## Brief
Please reproduce the entries below exactly, leaving the pictures out.

Stored data:
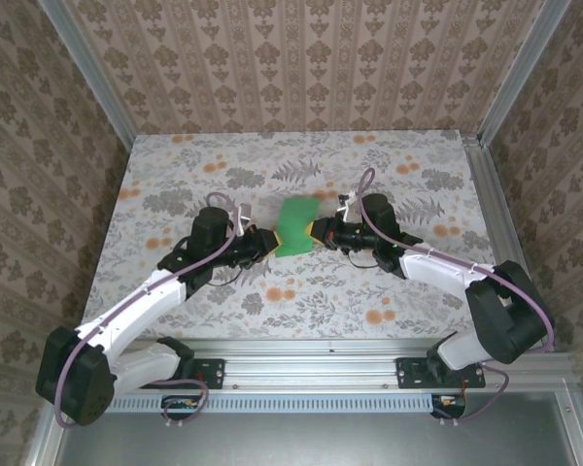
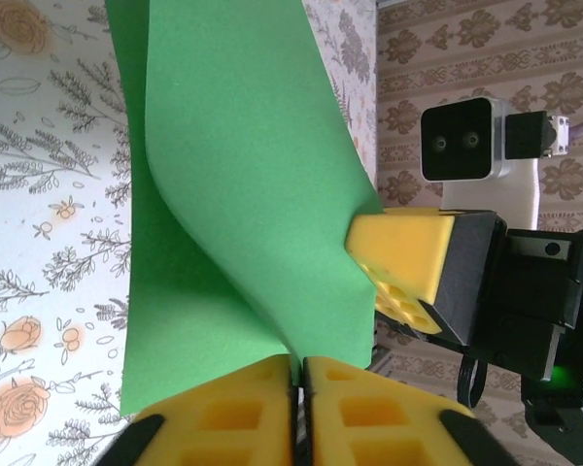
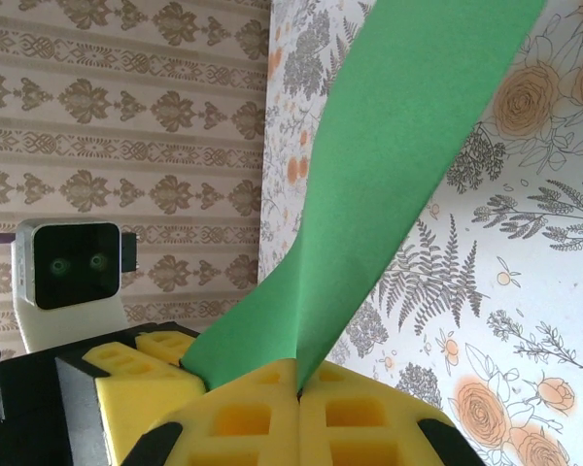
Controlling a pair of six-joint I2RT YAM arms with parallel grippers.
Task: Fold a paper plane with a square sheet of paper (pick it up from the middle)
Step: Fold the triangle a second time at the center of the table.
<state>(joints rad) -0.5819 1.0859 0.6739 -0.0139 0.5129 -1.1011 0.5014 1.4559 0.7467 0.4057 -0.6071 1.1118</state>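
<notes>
The square sheet of paper (image 1: pixel 294 228), bright green, is held off the floral table between both arms at mid-table. It is bent into a loose fold. My left gripper (image 1: pixel 265 243) is shut on its left edge. In the left wrist view the yellow pads (image 2: pixel 223 417) pinch the sheet of paper (image 2: pixel 233 175) at the left gripper (image 2: pixel 299 361). My right gripper (image 1: pixel 318 231) is shut on the opposite edge. In the right wrist view the sheet of paper (image 3: pixel 389 165) rises out of the right gripper (image 3: pixel 299 374). A paper plane is out of view.
The table (image 1: pixel 175 175) has a grey-and-orange floral print. Aluminium frame posts (image 1: pixel 491 209) and patterned walls close it in on three sides. The two grippers face each other a few centimetres apart, and each wrist camera sees the other gripper's yellow finger (image 2: pixel 408 252).
</notes>
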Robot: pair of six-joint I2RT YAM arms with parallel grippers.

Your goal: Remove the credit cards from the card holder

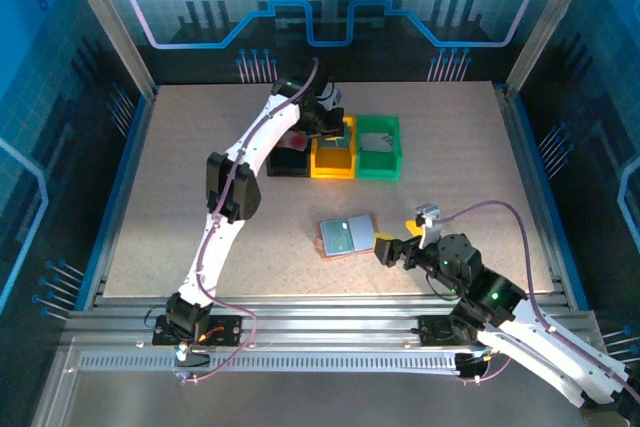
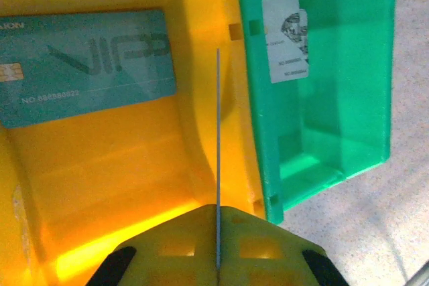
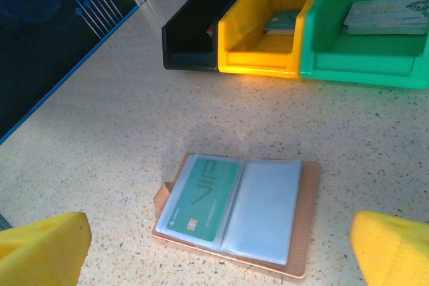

## Output of the exercise
Controlling a pair of six-joint I2RT YAM arms with parallel grippers.
Task: Fold a paper plane with a square sheet of paper (pick it up from the middle)
Step: Fold the triangle a second time at the center of the table.
<state>(joints rad) -0.5819 1.0859 0.6739 -0.0139 0.5129 -1.1011 0.5014 1.4559 0.7467 0.4057 -0.6071 1.1118</state>
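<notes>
The square sheet of paper (image 1: pixel 294 228), bright green, is held off the floral table between both arms at mid-table. It is bent into a loose fold. My left gripper (image 1: pixel 265 243) is shut on its left edge. In the left wrist view the yellow pads (image 2: pixel 223 417) pinch the sheet of paper (image 2: pixel 233 175) at the left gripper (image 2: pixel 299 361). My right gripper (image 1: pixel 318 231) is shut on the opposite edge. In the right wrist view the sheet of paper (image 3: pixel 389 165) rises out of the right gripper (image 3: pixel 299 374). A paper plane is out of view.
The table (image 1: pixel 175 175) has a grey-and-orange floral print. Aluminium frame posts (image 1: pixel 491 209) and patterned walls close it in on three sides. The two grippers face each other a few centimetres apart, and each wrist camera sees the other gripper's yellow finger (image 2: pixel 408 252).
</notes>
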Robot: pair of six-joint I2RT YAM arms with parallel grippers.

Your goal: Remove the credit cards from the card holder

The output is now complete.